Herbert Whittier Jones (31 January 1927 - 2 October 2002) was an American physicist and longtime professor at Florida A&M University. He was known for his research in developing methods for the evaluation of overlap and Coulomb integrals over Slater-type orbitals (STOs) for molecular calculations. He is credited as a founder of the Florida A&M University physics department.

==Early life and education==
Jones was born in 1927 in Chicago, Illinois, to John and Ada V. Jones. He served in the Navy during World War II.

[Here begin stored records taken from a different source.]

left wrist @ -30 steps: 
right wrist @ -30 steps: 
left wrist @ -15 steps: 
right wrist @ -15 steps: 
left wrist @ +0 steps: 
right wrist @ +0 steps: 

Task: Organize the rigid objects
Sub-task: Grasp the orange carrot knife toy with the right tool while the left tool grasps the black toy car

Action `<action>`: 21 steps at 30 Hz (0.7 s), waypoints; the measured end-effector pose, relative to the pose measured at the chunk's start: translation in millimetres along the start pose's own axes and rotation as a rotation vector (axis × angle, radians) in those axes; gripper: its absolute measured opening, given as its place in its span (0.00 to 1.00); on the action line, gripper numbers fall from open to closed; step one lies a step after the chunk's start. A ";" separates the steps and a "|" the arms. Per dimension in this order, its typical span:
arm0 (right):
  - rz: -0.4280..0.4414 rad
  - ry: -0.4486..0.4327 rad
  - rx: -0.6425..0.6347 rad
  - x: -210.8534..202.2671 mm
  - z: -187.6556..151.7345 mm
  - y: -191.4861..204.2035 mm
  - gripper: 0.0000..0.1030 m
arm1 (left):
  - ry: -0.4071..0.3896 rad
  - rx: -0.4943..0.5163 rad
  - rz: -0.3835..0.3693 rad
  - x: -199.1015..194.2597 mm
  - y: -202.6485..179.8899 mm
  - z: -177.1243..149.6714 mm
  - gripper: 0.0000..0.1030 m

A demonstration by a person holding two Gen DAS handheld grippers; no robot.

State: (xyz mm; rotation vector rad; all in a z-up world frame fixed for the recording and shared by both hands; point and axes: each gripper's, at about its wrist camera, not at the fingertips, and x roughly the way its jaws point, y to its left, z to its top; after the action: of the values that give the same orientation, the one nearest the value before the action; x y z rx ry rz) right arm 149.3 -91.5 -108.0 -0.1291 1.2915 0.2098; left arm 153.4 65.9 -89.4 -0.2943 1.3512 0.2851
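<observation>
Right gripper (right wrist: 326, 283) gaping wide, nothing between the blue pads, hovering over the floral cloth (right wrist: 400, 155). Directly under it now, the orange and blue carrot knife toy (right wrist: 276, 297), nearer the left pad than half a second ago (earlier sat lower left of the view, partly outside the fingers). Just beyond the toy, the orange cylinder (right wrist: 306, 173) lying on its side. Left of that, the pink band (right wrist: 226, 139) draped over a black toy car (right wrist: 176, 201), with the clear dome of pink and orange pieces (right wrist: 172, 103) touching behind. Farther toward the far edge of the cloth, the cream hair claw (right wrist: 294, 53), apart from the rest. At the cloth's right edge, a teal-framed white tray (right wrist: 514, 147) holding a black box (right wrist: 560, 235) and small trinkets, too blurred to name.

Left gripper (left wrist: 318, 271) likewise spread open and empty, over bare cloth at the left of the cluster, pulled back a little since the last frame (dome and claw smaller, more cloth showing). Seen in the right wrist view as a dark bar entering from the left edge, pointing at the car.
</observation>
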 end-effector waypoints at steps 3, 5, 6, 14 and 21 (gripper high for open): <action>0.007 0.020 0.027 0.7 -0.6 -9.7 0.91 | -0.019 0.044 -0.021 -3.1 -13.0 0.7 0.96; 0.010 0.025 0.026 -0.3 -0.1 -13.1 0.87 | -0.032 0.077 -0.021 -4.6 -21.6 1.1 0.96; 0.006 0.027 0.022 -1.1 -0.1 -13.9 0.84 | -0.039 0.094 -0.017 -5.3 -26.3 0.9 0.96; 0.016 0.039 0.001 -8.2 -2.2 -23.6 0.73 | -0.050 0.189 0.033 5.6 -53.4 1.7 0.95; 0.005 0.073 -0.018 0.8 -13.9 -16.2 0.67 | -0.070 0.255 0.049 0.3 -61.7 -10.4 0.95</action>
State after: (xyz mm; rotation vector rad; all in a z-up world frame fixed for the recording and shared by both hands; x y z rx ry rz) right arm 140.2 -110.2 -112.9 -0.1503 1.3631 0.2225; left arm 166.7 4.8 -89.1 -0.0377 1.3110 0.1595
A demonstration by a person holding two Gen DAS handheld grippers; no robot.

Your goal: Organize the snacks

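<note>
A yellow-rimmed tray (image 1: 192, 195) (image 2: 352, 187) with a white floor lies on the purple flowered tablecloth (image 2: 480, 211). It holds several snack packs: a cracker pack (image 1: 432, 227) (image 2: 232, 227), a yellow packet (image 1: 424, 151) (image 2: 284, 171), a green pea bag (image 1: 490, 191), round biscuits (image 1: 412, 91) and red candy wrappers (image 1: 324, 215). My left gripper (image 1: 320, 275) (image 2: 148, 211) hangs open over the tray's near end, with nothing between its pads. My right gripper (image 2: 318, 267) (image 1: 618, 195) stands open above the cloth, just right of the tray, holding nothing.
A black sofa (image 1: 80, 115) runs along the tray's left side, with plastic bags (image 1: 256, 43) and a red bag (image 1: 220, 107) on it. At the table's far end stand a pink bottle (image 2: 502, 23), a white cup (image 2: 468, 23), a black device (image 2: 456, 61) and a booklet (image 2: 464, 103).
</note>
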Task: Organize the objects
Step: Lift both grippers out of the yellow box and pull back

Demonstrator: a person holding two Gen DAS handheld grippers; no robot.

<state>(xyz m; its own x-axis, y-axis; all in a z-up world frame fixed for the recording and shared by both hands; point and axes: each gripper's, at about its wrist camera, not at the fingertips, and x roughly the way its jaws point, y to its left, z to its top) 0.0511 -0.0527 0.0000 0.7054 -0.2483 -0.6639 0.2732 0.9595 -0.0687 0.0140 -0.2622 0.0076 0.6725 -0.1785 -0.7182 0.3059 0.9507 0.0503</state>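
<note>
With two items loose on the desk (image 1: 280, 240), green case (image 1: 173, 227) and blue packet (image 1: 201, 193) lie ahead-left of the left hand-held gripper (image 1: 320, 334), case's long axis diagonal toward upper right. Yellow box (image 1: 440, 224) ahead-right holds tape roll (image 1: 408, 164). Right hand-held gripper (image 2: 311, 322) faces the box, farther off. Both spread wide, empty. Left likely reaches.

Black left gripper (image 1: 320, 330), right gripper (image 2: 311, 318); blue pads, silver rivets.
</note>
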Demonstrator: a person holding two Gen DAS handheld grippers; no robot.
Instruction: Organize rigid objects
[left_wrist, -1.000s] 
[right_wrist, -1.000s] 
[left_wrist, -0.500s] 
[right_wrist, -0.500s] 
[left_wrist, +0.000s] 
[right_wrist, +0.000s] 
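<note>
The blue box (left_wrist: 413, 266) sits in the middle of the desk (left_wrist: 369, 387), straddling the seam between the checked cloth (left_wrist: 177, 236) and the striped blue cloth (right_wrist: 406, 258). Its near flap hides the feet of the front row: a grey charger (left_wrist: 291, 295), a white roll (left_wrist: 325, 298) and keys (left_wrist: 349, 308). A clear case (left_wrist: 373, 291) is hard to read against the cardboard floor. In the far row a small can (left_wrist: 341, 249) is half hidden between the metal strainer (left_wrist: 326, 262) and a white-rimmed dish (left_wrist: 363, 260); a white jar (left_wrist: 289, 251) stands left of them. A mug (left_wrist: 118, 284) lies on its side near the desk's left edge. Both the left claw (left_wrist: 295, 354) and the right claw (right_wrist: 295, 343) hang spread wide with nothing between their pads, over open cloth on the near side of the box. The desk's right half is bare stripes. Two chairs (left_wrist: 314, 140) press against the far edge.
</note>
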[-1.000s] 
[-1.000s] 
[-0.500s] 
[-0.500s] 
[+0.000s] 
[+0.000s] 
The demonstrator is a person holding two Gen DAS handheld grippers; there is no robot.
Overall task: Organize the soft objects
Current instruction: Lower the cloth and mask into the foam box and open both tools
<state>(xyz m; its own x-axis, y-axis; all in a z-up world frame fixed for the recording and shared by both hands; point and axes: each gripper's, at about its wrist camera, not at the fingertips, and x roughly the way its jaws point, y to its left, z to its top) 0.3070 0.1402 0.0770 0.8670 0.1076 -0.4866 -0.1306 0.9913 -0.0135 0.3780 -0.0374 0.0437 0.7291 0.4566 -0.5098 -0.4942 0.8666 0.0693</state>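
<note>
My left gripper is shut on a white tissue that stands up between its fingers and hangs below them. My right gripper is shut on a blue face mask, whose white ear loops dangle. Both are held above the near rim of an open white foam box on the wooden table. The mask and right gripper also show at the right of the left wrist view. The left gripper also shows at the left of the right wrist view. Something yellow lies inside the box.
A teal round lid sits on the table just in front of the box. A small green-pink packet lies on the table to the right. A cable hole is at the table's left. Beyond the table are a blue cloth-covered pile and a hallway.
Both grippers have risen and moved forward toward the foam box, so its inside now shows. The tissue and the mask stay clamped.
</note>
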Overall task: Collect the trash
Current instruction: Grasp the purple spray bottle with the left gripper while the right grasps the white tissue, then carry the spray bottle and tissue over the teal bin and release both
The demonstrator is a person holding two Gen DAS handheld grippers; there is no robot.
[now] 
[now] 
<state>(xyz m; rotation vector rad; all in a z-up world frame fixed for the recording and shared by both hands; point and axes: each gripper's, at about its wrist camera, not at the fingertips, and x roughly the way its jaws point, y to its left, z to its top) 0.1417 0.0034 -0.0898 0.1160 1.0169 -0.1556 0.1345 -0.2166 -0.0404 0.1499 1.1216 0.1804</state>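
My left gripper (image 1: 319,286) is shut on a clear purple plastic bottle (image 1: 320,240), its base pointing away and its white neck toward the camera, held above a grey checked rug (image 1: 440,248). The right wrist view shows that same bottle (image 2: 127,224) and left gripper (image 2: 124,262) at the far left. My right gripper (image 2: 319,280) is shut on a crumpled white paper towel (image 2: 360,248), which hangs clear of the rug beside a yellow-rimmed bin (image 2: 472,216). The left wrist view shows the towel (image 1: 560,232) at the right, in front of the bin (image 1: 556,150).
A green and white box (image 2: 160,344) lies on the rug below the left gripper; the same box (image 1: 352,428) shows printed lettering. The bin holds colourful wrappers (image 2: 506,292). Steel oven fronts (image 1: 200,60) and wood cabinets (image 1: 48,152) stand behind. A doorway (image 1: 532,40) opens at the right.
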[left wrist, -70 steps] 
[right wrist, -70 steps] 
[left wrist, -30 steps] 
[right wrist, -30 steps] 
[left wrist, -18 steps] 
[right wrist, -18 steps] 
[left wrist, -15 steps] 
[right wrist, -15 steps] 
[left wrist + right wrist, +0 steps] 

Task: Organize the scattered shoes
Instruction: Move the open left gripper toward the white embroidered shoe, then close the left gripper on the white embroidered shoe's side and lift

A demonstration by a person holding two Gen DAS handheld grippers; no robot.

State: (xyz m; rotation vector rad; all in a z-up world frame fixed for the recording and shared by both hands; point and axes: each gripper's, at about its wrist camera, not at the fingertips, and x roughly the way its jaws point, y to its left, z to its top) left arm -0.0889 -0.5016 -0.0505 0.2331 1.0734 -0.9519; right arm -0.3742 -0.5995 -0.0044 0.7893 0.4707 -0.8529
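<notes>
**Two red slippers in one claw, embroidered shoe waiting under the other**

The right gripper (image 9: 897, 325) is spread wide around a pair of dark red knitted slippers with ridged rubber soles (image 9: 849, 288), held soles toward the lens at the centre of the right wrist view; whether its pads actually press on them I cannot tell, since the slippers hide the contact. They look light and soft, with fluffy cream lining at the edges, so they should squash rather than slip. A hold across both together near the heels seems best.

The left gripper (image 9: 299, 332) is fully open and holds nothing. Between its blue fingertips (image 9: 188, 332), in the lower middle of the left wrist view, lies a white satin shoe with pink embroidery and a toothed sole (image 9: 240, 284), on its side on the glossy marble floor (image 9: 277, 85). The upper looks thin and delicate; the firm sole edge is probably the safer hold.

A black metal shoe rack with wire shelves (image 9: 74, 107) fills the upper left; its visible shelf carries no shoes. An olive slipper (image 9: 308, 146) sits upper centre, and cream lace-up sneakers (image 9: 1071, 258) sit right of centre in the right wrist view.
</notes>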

He received his bachelor's degree in 1949 from the College of Liberal Arts and Sciences at the University of Illinois Urbana-Champaign, and graduated with honors in the physical sciences. He then completed his graduate studies at the Horace H. Rackham School of Graduate Studies at the University of Michigan, graduating with a master's degree in physics in 1950 and a PhD in physics in 1959. His thesis was titled "A Method of Obtaining and Analyzing Time-Resolved Intensity Patterns of the Radiation from Various Regions of a Vacuum Spark Discharge." His doctoral committee included W. Wallace McCormick, Charles L. Dolph, Ralph A. Sawyer, Marcellus Lee Wiedenbeck, and Ralph A. Wolfe.

At the University of Michigan, he was a member of the Sigma Xi honor society, Phi Beta Kappa, and the Alpha Phi Alpha fraternity.

==Career==
Jones was a professor of physics at Florida A&M University for 43 years, and served as chair of the physics department for 12 years. In 1976, he was also the head of the university's Division of Natural Sciences and Mathematics.

During his time at Florida A&M University, Jones led the Molecular Physics Project along with Charles Weatherford and Babu L. Jain. The project was supported by multiple NASA grants. From August 3-6, 1981, Jones and Weatherford hosted the first International Conference on ETO Multicenter Molecular Integrals in Tallahassee, Florida. The conference was sponsored by Florida A&M University's Institute for Molecular Computations and physics department, and involved 34 scientists from eight different countries. The proceedings were compiled into a 1981 book, "ETO Multicenter Molecular Integrals."

In 1982, Jones spent a sabbatical period with the Quantum Theory Group at the University of Uppsala in Uppsala, Sweden.

==Research==
Jones "contributed greatly to the solution of the STO integral problem." He based his work on the Löwdin alpha functions, and with Charles Weatherford, made considerable progress in the development of the so-called C-matrix with all integer elements. His later research involved building a detector for magnetic monopoles.

Between 1976 and 1995, with a grant from the U.S. Air Force, Jones developed a computer program in Fortran language to implement Slater-type orbital calculations digitally.

==Publications==
- Bouferguene, Ahmed (1999). "Addition theorem of Slater-type orbitals: Application to H 2 + in a strong magnetic field"
- Jones, Herbert W. (1989). "The löwdin α function and its application to the multi-center molecular integral problem over slater-type orbitals"

==Awards and legacy==
In 2000, Jones was awarded the National Millennium Award for Research by the White House Initiative on Historically Black Colleges. Ronald E. Mickens was Jones' fellow honoree for this award.

The Herbert W. Jones Endowed Scholarships at Florida A&M University are named for Jones and are awarded to undergraduate students in the college of science and technology. In 2002, FAMU began hosting the annual Herbert W. Jones Memorial Seminar.

==Personal life==
Jones was married to Gladys Hurt Jones, who he met at the University of Michigan. They had one daughter.